HOW TO COMPLETE THIS TASK |
Return each line of the listing that contains the string "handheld".

GIVEN DATA |
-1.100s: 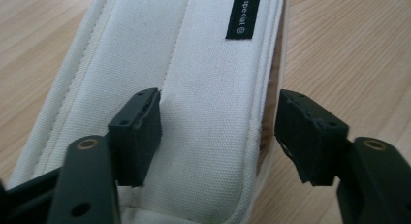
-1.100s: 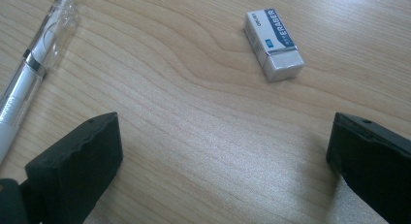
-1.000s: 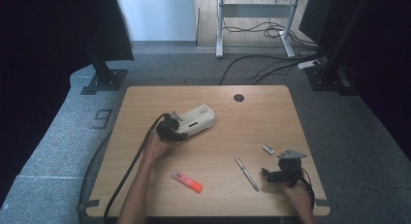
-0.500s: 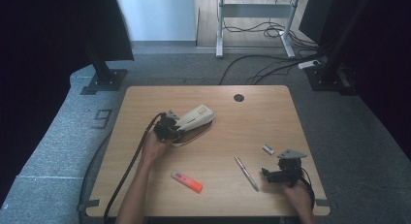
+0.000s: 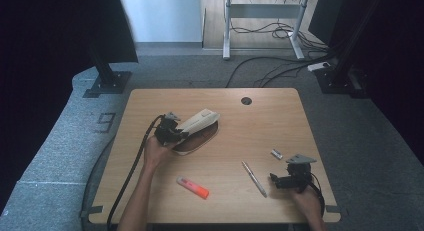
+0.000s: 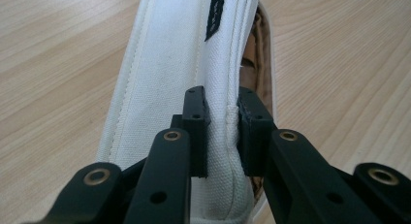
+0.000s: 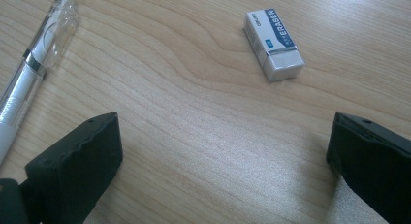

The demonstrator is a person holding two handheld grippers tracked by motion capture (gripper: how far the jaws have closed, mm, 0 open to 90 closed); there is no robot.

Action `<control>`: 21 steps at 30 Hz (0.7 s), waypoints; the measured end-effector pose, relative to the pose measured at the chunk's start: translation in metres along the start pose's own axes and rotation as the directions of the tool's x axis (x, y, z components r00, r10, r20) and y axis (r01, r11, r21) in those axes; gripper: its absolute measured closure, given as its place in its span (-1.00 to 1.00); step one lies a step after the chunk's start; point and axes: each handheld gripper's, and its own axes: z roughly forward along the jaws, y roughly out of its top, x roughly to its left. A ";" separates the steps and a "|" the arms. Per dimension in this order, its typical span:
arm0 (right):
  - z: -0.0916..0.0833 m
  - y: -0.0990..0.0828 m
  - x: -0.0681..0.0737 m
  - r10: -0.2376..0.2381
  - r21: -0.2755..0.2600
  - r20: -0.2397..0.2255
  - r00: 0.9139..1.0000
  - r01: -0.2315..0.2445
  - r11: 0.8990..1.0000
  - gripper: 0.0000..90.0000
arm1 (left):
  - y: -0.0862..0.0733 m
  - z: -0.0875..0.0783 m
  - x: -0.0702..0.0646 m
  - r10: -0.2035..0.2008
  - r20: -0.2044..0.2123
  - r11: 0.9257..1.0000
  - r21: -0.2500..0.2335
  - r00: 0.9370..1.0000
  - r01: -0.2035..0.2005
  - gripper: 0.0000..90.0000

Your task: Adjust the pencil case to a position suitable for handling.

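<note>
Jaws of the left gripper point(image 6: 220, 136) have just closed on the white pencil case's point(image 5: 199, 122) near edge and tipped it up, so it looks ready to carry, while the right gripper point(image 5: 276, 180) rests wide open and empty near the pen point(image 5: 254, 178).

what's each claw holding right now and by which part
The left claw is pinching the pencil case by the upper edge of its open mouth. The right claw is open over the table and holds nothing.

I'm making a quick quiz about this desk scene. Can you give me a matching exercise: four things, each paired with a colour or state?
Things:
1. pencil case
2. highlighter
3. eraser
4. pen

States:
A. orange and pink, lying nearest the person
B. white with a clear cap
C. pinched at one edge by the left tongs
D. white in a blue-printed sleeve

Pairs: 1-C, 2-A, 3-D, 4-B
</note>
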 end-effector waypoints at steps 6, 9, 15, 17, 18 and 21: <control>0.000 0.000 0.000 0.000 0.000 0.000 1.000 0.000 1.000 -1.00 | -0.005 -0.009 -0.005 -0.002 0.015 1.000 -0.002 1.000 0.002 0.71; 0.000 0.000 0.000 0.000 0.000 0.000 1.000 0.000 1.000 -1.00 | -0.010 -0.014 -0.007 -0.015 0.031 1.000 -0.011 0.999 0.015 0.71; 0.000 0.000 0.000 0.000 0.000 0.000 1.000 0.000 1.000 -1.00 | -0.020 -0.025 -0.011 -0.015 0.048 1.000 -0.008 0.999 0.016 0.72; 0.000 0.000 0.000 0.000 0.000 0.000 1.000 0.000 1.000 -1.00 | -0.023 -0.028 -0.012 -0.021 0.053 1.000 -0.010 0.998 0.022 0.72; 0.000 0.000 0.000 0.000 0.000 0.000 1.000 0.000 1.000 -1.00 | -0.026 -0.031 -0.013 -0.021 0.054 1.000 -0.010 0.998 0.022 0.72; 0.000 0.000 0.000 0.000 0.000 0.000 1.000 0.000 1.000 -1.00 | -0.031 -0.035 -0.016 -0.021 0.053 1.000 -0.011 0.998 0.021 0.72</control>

EXERCISE RESPONSE |
The demonstrator is a person holding two handheld grippers tracked by motion capture (gripper: how far the jaws have closed, mm, 0 open to 90 closed); there is no robot.
Action `<control>`: 21 steps at 30 Hz (0.7 s), waypoints; the measured end-effector pose, relative to the pose measured at the chunk's start: translation in metres along the start pose's own axes and rotation as the directions of the tool's x axis (x, y, z components r00, r10, r20) and y axis (r01, r11, r21) in those axes; gripper: its absolute measured closure, given as its place in its span (-1.00 to 1.00); step one lies a step after the chunk's start; point and axes: each handheld gripper's, and its own axes: z roughly forward along the jaws, y roughly out of its top, x roughly to its left. A ";" separates the steps and a "|" the arms. Per dimension in this order, its typical span:

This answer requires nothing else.